### Problem requirements
For each line of the listing below that contains the string "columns", copy the line.

### Data section
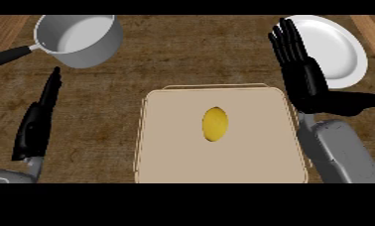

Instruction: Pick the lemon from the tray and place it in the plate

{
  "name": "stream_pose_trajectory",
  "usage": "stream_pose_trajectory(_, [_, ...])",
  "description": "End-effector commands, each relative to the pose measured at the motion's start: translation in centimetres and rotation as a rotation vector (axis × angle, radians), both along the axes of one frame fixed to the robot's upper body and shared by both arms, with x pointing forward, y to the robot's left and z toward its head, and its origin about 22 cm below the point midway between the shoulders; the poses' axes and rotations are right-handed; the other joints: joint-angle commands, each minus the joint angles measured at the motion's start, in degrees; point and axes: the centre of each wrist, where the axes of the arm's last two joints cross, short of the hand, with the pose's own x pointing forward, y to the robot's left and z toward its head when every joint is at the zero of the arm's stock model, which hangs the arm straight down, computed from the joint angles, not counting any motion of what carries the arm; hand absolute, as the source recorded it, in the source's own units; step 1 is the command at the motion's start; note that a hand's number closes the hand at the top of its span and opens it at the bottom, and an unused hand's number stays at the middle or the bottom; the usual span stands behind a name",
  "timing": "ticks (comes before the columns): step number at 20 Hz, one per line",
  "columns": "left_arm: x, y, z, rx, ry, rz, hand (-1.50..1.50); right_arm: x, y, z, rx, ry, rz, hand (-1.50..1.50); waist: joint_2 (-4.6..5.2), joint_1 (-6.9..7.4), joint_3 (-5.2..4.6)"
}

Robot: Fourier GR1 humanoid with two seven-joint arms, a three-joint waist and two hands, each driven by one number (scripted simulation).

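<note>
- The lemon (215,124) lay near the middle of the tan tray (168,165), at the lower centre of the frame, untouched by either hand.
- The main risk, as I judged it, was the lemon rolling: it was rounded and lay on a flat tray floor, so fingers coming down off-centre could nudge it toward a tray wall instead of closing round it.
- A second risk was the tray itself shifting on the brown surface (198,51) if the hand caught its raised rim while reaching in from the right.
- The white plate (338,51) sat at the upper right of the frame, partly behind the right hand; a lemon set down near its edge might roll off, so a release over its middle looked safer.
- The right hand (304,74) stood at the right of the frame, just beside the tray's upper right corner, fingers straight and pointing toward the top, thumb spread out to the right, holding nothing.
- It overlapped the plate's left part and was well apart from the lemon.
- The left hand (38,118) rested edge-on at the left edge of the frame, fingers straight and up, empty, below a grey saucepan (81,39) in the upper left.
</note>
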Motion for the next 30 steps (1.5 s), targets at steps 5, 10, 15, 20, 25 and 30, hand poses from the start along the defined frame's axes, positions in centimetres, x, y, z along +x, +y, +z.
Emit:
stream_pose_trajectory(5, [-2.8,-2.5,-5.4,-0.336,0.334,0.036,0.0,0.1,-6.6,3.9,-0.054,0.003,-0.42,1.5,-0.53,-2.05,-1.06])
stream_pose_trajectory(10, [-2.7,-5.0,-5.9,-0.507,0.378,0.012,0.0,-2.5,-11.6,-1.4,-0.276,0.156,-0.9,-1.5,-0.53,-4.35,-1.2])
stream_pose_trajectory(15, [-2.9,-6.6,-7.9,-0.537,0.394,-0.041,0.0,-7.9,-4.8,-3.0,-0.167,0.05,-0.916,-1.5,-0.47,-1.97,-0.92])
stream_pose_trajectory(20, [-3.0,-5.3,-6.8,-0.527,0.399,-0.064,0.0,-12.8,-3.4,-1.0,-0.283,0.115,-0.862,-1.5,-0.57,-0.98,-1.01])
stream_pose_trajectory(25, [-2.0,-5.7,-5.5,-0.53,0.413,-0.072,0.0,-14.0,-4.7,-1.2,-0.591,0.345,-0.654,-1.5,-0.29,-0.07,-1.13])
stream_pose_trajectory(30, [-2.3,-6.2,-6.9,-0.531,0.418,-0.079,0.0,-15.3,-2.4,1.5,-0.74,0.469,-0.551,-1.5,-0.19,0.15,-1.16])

### Solution for this exercise
  "timing": "ticks (comes before the columns): step number at 20 Hz, one per line",
  "columns": "left_arm: x, y, z, rx, ry, rz, hand (-1.50..1.50); right_arm: x, y, z, rx, ry, rz, hand (-1.50..1.50); waist: joint_2 (-4.6..5.2), joint_1 (-6.9..7.4), joint_3 (-5.2..4.6)"

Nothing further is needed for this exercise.